Victor Hugo, Navarin.

   — Ну, что же? Ядер! или нас потопят как собак! — закричал Кернок констапелю Дюрану, лишь только последний показался на палубе.
   — Ни одного, — сказал скрежеща зубами доктор.
   — Чтоб тысячи миллионов чертей побрали бриг! И нечем, совершенно нечем принять англичан, которые хотят нас абордировать! Смотри!.. видишь...
   Сказав это, Кернок толкнул Дюрана на бортовую сеть, которая разорвалась на куски. Действительно, корвет, несмотря на то, что имел жестокие повреждения, шел фордевинд на бриг под клочком своего фока, между тем как «Копчик», потерявший почти все свои паруса, и управляемый только посредством своего кливера и бизани, не мог избежать абордажа, на который покушались превосходящие числом англичане.
   — Ни ядра! Ни ядра! — кричал Кернок в страшном исступлении.
   И пират, задыхаясь от бешенства, разбил на куски один из компасов, возле которого находился.
   Но вдруг, как пораженный внезапной мыслью, закричал, ревя от радости:
   — Пиастры!.. Боже мой! ребята, пиастры!.. набьем ими наши орудия по горло; эта картечь стоит всякой другой. Англичане желают монет, они получат их, да еще и горячих, которые, выходя из наших пушек, будут скорее походить на бронзовые слитки, нежели на добрые испанские гурды. Пиастры наверх!.. Пиастры!
   Эта мысли одушевила экипаж. Господин Дюран бросился в трюм, и вскоре были выкачены три бочки серебра, около ста пятидесяти ливров.
   — Смерть англичанам! — закричали остальные, бывшие в состоянии сражаться, девятнадцать пиратов, черные от пороха и дыма, и обнаженные до пояса, чтобы свободнее можно было действовать.
   И какая-то дикая и упоительная радость оживила их.
   — Собаки англичане не станут петь, что мы скупы, — сказал один, — ибо такой картечи весьма достаточно, чтобы заплатить цирюльнику, который будет перевязывать их раны.
   — Видно, по всему, что мы деремся с дамой. Тьфу, пропасть! Какая вежливость! Серебряные ядра!.. Да мы волочимся за корветом, — сказал другой.
   — Мне бы ничего более было не нужно, как прибавки такого зарядного картуза к моему жалованью; я бы лихо покутил в Сен-Поле, — подхватил третий.
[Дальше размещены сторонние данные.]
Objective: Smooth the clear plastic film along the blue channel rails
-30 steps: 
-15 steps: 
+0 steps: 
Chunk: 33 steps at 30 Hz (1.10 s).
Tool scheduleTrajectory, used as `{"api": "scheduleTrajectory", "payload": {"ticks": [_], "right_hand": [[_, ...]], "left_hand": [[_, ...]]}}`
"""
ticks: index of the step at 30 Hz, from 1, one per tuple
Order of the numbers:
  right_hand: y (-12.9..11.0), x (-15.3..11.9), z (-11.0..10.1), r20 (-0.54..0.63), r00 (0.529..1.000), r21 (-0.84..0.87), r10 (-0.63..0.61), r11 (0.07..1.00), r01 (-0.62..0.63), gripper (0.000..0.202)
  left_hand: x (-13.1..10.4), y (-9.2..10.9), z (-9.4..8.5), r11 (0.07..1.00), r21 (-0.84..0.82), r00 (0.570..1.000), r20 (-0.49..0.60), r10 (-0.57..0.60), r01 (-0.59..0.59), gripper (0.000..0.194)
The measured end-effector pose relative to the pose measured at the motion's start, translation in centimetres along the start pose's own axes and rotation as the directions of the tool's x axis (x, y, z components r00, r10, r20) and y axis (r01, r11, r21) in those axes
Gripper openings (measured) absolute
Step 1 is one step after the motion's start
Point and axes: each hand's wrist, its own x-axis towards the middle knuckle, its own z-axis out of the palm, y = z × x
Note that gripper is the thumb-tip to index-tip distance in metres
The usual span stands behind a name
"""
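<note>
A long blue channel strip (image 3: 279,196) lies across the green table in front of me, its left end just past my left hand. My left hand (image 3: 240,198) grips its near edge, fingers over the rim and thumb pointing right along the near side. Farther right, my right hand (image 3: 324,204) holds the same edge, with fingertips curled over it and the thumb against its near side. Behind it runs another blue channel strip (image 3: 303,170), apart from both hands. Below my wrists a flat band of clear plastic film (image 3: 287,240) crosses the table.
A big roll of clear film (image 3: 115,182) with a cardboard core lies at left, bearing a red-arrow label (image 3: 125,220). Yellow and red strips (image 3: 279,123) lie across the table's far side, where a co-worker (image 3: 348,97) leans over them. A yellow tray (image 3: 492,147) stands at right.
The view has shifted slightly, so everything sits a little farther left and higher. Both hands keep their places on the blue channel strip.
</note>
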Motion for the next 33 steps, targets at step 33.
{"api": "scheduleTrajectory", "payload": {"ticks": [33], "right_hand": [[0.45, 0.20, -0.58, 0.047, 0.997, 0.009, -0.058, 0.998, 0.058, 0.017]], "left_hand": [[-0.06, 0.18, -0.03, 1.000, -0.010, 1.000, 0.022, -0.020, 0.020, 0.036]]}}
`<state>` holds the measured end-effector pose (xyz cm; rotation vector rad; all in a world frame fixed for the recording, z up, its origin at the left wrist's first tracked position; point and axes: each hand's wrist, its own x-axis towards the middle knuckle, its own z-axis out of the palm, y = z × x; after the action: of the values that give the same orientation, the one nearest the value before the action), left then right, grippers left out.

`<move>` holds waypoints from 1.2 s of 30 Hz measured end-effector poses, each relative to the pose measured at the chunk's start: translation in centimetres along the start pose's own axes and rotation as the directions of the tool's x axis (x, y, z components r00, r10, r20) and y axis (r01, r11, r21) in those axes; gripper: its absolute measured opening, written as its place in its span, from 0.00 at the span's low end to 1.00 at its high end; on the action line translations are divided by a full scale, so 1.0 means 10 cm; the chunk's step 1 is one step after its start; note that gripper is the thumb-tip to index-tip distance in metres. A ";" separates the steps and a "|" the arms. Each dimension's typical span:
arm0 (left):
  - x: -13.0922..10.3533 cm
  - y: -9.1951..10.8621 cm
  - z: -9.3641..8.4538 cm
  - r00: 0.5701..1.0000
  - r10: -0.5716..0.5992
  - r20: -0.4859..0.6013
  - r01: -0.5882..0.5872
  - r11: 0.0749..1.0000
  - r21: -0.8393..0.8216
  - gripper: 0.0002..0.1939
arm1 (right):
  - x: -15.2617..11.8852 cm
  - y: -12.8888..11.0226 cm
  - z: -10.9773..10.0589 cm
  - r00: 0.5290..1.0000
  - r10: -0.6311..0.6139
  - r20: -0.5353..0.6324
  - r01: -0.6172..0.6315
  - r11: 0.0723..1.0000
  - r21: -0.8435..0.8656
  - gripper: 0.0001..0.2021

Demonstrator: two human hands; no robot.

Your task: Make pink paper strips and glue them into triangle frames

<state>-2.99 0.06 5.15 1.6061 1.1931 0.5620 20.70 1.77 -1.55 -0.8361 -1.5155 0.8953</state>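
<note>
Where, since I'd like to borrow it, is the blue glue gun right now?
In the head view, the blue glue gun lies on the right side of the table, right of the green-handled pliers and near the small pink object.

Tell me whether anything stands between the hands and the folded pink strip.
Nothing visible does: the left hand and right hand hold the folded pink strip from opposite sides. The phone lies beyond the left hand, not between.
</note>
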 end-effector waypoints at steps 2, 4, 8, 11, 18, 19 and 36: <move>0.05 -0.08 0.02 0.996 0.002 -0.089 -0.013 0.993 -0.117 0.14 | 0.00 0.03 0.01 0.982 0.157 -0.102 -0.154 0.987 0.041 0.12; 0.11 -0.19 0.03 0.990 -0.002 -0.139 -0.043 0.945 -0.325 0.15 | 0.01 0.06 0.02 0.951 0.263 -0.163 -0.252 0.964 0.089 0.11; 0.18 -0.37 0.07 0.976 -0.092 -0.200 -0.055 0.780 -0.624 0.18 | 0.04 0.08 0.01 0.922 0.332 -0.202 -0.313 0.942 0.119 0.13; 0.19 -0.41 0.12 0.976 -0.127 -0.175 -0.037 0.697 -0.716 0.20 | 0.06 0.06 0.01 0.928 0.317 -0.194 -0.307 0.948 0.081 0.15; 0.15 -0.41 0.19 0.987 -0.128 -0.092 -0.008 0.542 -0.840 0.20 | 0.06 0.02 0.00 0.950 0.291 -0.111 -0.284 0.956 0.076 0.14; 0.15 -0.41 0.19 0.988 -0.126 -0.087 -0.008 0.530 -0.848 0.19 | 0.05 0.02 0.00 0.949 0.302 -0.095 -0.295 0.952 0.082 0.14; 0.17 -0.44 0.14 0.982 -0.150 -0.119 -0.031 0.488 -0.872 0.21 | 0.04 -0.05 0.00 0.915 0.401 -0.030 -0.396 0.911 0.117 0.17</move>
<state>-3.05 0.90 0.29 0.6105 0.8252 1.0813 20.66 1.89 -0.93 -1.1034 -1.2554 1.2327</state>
   Действительно, серебро полными горстями бросали в коронады, и наполняли их до краев. Пятьдесят тысяч ефимков было истрачено на это.
   Лишь только все орудия были заряжены, как корвет находился уже возле брига, маневрируя так, чтобы запутать свой бушприт в вантах «Копчика»; но Кернок, искусным движением, спустился под ветер англичанам и оттуда подрейфовал на них.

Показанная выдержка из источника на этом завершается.